* _Brief_
Find the word "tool" in the listing, and copy out each line where it turns up.

* _The data_
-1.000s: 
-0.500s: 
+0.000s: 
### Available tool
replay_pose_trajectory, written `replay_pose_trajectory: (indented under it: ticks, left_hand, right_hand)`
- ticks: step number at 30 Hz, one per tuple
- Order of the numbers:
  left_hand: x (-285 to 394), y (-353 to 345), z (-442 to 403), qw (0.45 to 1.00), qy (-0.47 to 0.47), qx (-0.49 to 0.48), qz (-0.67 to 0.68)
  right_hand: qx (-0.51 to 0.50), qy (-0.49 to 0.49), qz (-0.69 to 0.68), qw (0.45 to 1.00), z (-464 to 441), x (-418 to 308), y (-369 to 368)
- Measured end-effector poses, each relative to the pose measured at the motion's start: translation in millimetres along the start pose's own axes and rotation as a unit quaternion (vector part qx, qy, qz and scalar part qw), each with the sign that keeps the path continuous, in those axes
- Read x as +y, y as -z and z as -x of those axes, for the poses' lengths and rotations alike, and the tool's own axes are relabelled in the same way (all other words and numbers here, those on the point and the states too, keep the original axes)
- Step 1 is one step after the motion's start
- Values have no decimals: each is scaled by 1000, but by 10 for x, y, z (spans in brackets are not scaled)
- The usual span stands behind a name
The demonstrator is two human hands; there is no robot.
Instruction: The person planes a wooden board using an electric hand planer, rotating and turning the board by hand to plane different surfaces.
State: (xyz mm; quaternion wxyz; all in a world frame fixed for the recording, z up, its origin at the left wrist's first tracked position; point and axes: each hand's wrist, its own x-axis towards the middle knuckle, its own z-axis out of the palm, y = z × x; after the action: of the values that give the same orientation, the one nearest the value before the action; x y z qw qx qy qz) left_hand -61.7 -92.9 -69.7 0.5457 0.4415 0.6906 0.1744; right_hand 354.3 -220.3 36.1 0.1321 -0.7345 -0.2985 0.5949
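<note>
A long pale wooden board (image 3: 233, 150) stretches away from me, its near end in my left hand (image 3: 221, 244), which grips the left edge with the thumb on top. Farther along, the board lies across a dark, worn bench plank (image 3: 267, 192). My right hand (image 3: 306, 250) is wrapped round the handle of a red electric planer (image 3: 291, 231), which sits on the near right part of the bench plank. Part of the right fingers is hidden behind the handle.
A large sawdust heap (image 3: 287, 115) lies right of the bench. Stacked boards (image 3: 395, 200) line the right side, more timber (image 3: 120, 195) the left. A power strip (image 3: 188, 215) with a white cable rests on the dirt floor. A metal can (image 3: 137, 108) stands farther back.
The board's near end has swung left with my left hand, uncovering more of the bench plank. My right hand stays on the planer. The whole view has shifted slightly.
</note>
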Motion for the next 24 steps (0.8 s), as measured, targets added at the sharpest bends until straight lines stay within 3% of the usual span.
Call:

* _Result_
### Available tool
- Read x as +y, y as -z and z as -x of those axes, for the poses' lengths and rotations alike, and the tool's own axes are relabelled in the same way (all other words and numbers here, those on the point and the states too, keep the original axes)

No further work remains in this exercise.